TASK GOAL: The output is the lines below from the one with "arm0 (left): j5" through the one with "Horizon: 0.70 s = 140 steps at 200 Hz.", both included, printed exactly and with no other line.
######
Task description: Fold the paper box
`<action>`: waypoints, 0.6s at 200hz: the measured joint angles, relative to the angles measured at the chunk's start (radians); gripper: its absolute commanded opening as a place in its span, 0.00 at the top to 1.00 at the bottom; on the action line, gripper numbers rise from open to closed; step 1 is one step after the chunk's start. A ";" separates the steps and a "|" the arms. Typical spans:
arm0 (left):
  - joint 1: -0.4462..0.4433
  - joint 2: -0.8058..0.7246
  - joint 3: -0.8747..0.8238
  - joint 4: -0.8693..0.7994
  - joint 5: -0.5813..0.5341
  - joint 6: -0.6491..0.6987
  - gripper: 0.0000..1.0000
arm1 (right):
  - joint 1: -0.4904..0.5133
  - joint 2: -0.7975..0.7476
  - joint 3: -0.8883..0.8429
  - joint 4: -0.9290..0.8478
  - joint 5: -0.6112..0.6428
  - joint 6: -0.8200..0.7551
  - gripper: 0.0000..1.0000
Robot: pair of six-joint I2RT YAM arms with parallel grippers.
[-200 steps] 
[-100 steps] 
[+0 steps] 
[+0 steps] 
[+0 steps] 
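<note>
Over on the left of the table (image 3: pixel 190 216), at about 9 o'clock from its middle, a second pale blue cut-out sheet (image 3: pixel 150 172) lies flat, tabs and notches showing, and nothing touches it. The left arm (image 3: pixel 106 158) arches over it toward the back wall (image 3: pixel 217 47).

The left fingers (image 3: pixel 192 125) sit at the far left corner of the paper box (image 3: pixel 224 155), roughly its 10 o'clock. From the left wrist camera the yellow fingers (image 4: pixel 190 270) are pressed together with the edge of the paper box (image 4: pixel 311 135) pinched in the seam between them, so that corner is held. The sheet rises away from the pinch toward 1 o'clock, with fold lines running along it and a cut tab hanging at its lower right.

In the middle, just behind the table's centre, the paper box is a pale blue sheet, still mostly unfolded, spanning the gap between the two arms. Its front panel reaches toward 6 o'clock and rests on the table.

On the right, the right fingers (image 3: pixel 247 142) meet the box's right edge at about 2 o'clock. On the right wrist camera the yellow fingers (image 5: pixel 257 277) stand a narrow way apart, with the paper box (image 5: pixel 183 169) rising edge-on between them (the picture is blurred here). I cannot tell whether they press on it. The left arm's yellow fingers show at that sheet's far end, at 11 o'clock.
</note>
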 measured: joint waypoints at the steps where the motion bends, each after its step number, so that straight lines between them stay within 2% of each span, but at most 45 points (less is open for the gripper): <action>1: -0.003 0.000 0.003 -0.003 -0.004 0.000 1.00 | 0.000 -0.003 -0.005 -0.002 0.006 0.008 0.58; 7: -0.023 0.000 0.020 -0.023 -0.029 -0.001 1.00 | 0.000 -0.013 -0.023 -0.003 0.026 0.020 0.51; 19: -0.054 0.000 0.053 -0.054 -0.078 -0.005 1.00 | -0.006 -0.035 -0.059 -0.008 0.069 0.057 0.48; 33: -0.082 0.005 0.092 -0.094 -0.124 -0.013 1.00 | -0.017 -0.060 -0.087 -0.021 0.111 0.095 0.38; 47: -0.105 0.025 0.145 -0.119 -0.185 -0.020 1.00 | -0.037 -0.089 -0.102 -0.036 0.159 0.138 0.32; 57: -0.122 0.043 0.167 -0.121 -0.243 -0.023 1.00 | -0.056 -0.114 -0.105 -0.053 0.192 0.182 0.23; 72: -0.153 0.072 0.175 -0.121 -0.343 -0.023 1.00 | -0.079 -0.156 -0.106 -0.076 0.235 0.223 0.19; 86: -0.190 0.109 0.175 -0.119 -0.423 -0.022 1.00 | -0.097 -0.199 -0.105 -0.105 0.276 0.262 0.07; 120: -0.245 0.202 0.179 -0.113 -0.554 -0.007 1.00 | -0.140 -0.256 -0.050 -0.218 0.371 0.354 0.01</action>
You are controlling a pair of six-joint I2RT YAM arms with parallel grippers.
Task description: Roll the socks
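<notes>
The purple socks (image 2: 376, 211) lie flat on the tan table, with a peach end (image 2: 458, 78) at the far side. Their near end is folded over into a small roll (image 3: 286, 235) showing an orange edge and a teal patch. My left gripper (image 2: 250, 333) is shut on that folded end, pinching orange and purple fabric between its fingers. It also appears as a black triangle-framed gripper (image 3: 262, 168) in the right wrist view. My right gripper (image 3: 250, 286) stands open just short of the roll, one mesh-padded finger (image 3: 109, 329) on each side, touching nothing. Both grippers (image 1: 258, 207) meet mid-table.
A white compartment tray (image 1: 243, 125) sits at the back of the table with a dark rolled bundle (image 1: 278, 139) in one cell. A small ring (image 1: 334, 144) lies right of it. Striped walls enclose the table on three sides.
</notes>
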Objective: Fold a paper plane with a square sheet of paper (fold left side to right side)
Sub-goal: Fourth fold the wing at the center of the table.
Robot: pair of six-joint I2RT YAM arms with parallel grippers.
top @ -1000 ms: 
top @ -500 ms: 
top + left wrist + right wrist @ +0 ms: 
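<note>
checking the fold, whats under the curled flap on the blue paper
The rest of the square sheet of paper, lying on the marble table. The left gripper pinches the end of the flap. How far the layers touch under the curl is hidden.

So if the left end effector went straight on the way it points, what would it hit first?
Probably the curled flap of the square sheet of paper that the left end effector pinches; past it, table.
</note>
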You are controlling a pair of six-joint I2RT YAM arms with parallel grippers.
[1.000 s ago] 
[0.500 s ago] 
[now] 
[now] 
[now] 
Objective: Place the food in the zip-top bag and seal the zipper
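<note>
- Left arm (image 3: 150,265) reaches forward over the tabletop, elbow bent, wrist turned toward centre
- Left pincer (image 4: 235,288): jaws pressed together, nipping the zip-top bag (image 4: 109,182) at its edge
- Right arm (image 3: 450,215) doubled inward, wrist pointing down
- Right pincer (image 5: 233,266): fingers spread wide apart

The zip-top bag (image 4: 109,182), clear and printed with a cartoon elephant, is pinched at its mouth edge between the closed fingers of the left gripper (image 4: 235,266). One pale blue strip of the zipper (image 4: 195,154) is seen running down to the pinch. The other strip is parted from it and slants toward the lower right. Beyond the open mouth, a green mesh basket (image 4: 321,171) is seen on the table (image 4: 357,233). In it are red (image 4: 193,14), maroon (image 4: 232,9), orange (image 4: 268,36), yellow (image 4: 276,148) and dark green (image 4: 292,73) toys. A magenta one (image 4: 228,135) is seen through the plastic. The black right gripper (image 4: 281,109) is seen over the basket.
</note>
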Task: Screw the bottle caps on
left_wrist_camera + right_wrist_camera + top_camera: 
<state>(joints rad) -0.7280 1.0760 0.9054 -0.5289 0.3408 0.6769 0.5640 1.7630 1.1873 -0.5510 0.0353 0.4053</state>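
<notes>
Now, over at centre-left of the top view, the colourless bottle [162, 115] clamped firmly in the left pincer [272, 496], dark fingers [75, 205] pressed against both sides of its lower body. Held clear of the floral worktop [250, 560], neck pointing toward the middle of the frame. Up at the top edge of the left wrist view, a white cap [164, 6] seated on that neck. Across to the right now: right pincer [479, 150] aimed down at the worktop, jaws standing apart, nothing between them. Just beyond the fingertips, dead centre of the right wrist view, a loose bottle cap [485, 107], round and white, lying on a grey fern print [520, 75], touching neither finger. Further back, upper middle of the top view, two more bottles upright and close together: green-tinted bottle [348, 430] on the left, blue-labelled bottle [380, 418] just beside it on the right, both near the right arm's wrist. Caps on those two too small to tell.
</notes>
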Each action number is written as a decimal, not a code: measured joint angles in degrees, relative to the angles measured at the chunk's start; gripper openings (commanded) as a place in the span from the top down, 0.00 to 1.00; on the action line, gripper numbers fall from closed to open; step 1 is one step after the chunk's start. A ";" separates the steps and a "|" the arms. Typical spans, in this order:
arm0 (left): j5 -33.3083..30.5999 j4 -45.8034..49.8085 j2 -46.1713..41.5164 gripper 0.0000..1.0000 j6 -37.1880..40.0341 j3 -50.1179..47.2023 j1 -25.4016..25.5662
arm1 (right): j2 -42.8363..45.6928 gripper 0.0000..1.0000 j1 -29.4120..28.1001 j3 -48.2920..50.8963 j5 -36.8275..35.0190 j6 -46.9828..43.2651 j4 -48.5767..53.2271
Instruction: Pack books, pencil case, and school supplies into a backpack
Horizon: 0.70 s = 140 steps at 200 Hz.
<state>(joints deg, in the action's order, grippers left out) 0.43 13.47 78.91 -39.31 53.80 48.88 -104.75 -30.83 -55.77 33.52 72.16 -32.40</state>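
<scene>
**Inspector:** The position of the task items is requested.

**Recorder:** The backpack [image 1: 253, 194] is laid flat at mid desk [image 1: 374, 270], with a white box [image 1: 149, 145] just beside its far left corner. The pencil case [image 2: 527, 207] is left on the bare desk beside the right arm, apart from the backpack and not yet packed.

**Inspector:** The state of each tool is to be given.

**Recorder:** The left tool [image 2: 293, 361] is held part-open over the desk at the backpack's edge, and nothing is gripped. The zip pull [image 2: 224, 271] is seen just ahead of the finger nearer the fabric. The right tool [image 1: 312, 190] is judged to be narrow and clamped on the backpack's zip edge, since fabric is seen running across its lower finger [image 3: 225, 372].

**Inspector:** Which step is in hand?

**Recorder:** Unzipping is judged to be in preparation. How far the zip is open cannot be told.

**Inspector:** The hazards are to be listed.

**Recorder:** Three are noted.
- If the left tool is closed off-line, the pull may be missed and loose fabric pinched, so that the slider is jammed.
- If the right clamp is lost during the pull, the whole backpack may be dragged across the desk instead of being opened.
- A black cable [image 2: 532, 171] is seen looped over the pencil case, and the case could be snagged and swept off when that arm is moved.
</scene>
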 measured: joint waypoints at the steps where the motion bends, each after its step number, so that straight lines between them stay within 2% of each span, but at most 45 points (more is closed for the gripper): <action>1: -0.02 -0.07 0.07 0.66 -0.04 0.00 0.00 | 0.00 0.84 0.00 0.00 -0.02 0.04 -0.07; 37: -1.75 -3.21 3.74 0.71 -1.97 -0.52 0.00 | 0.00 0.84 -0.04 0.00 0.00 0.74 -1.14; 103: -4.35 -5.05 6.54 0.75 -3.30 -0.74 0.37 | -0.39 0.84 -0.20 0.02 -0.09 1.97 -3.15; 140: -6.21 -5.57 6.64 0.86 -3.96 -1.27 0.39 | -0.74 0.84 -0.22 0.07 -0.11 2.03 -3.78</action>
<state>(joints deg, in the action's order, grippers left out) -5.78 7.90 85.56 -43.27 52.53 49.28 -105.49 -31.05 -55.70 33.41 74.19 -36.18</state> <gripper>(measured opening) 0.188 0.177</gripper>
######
ANSWER:
arm0 (left): j5 -33.3083..30.5999 j4 -45.8034..49.8085 j2 -46.1713..41.5164 gripper 0.0000..1.0000 j6 -37.1880..40.0341 j3 -50.1179..47.2023 j1 -25.4016..25.5662
arm1 (right): j2 -42.8363..45.6928 gripper 0.0000..1.0000 j1 -29.4120..28.1001 j3 -48.2920..50.8963 j5 -36.8275..35.0190 j6 -46.9828..43.2651 j4 -48.5767..53.2271
Instruction: Pack books, pencil case, and school supplies into a backpack
Horizon: 0.70 s = 140 steps at 200 Hz.

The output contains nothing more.